Christina Ramberg. Collection of Anstiss and Ronald Krueck, Chicago. © The estate of Christina Ramberg. Photography by Jamie Stukenberg

This retrospective—the first comprehensive exhibition devoted to Ramberg in almost 30 years—presents approximately 100 works from public and private collections, with several key pieces drawn from the Art Institute’s collection. From intimate early paintings focused on the pattern and form of women’s hairstyles and garments, to mature work featuring cropped female torsos in lingerie that contains and restrains, the exhibition presents her most iconic imagery while grappling with all phases and elements of Ramberg’s continually evolving career.

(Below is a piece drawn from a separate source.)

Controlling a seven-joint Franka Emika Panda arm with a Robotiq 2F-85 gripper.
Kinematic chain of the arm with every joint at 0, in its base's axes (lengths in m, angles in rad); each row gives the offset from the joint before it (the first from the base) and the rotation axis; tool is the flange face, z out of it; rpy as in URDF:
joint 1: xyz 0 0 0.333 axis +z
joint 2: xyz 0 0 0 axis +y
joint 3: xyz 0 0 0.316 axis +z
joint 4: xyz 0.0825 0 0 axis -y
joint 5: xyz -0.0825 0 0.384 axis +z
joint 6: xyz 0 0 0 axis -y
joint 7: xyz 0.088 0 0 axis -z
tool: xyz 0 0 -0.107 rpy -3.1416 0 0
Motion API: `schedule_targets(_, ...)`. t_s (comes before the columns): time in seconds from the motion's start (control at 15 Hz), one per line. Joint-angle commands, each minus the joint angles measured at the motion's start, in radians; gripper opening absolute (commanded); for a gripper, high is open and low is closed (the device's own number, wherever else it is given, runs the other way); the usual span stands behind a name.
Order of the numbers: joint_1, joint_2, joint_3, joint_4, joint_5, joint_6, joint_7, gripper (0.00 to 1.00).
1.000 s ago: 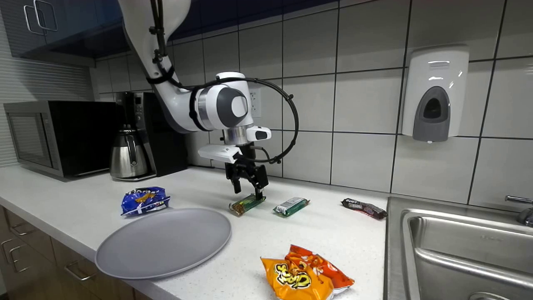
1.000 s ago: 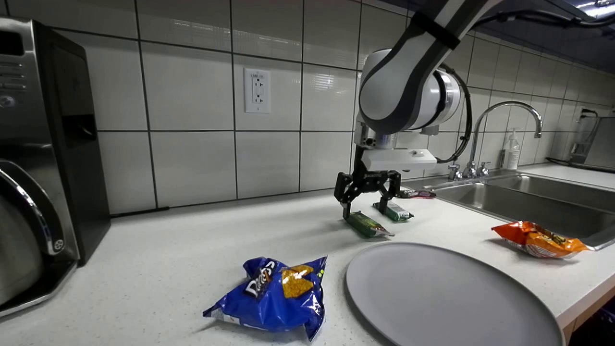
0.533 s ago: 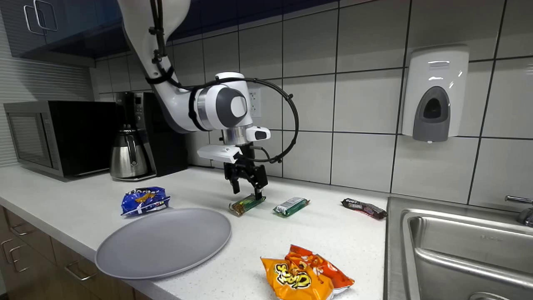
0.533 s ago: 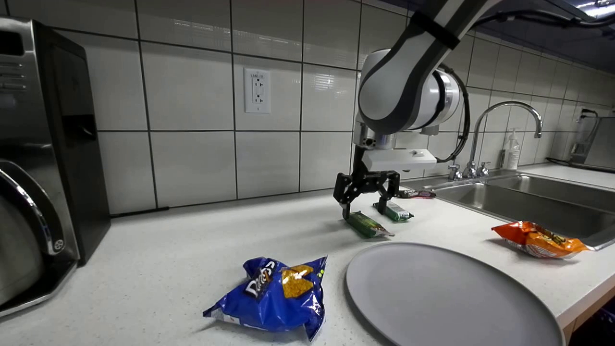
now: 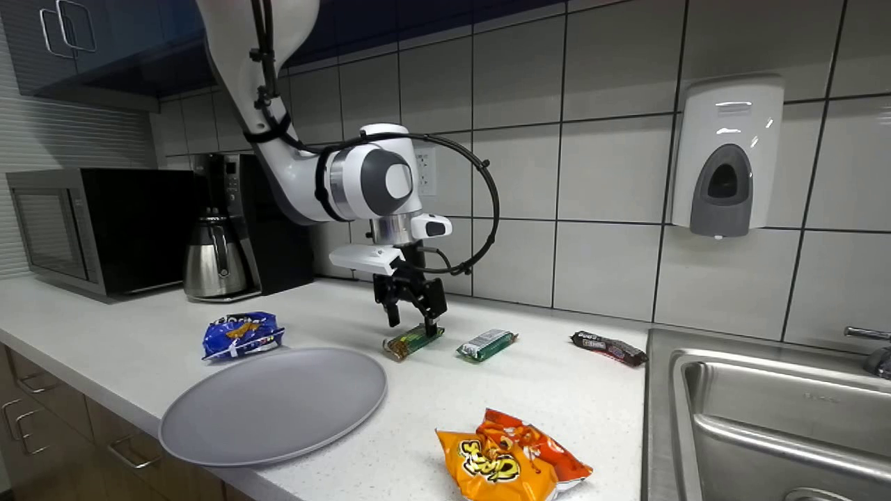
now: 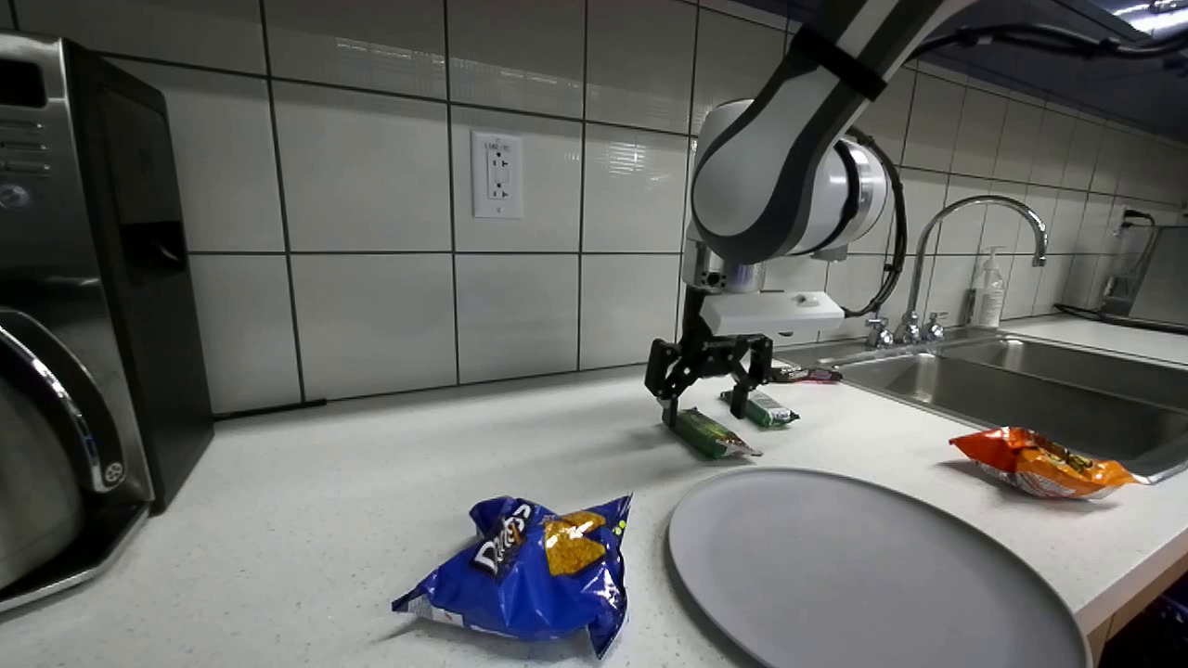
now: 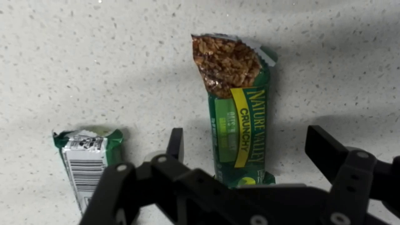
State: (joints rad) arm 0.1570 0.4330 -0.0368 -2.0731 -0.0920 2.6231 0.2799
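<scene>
The narrow green oblong snack bar in a shiny plastic wrapper [image 7: 239, 131] is lying flat on the white speckled surface [image 7: 125, 68], with its printed face upwards. It reads "Nature Valley Crunchy" (the letters run lengthwise). Brown oats appear on one end, where the whitish wrapper edge is curled.

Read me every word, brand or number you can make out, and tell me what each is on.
"NATURE VALLEY": on the granola bar
"CRUNCHY": same bar
"OATS": same bar; words after it blurred
"Doritos": on the blue bag
Orange bag: lettering too creased to read fully
Too small or blurred: print on second green bar, dark wrapper, wall outlet, soap bottle, sink
</scene>
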Motion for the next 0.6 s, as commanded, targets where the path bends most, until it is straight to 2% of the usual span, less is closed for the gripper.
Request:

During the mid- to late 1970s, Ramberg pushed her boundary-blurring paintings into a new mode that straddled figuration and abstraction while still questioning idealized body types and gender presentation. These paintings are joined in the exhibition by the artist’s experimental quilts of the late 1980s, when her pioneering obsession with handicraft, garment construction, and domestic textiles led her to abandon painting and focus fully on quilt making. The show additionally includes her final body of work as she returned once again to painting, making dark geometric abstractions that still reveal traces of her lifelong fascination, the human torso.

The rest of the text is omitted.